El paso de los días hizo que el olor acabara por convertirse en una molestia para los habitantes de la casa. La novel viuda del señor Lamata terminó por sospechar que se trataría de algún animal muerto en el maldito cuarto de los libros, ahora permanentemente desocupado (o, al menos, eso es lo que se suponía). También se quejó de los ruidos que se escuchaban allí en la madrugada; ratas, con toda seguridad. En más de una ocasión invitó en vano a sus cuñados y hermanos a que tomaran cartas en el asunto. Éstos, encarnizados ante las discrepancias por la repartición de la herencia, no se molestaron en hacerle caso. A lo más que se llegó fue a una propuesta de sacar todos aquellos libros y quemarlos, y devolver a la buhardilla su antigua función de depósito de cosas inútiles.

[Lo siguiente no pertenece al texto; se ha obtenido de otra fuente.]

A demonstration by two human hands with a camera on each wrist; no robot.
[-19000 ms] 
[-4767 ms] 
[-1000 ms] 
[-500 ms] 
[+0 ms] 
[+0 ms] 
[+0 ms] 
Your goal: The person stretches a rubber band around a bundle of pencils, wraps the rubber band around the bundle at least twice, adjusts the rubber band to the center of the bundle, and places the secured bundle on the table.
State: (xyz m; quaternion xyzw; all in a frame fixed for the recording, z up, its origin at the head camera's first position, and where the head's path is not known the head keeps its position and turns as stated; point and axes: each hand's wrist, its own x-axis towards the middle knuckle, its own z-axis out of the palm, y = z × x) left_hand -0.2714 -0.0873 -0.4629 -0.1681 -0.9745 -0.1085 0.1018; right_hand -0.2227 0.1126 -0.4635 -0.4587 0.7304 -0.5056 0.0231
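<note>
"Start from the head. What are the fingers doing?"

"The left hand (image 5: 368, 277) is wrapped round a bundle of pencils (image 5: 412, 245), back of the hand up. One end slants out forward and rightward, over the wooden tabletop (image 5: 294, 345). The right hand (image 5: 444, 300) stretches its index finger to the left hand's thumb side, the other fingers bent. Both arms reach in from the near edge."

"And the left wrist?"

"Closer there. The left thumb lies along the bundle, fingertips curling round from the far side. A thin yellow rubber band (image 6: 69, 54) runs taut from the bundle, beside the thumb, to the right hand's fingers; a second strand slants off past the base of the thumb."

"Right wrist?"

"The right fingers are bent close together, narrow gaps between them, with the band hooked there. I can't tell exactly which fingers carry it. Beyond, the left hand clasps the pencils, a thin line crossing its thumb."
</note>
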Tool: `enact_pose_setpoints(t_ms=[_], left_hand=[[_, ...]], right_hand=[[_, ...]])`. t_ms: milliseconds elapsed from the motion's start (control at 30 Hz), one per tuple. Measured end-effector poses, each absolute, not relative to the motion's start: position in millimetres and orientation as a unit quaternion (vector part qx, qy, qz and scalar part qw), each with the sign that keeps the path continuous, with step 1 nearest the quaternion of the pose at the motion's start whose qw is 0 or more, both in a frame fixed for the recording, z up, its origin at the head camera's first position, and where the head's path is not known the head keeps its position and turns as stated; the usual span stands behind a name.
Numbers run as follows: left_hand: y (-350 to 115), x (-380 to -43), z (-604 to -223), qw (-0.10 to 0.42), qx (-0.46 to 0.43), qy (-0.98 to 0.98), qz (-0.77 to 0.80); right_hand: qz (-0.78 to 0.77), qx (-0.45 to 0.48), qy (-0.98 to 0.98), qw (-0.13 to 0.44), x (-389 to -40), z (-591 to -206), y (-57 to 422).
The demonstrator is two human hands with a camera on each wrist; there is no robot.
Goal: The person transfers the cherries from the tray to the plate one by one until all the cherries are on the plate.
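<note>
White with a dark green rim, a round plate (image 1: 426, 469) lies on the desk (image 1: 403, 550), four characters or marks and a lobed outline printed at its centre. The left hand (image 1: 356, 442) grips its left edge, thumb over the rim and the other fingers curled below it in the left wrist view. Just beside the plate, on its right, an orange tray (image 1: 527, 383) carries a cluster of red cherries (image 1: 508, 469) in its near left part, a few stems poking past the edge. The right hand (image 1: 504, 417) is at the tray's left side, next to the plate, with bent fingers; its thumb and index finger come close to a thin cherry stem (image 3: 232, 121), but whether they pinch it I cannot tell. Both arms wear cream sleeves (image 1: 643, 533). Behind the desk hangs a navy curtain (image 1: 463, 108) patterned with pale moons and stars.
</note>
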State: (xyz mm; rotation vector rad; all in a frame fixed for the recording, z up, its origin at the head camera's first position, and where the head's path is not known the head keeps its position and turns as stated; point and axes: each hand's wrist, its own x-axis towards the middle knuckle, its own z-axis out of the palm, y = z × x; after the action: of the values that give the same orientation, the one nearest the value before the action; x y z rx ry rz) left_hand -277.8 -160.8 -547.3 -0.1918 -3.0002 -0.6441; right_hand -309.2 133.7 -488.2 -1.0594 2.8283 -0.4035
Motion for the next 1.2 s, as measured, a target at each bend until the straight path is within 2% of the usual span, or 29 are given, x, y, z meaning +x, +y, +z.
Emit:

De lo que no cabe la menor duda es que el primero en descubrir la luz que muy tarde en la noche se encendía en el altillo fue Tomás, el hijo adolescente; aunque, por supuesto, prefirió no decirle al respecto nada a nadie. Más de una vez subió las escaleras en la madrugada y se detuvo junto a la puerta, a un tris de empujarla, aunque al final nunca se atrevió; sabía lo que encontraría del otro lado, y encontrarse cara a cara con el visitante era más de lo que se sentía capaz de afrontar.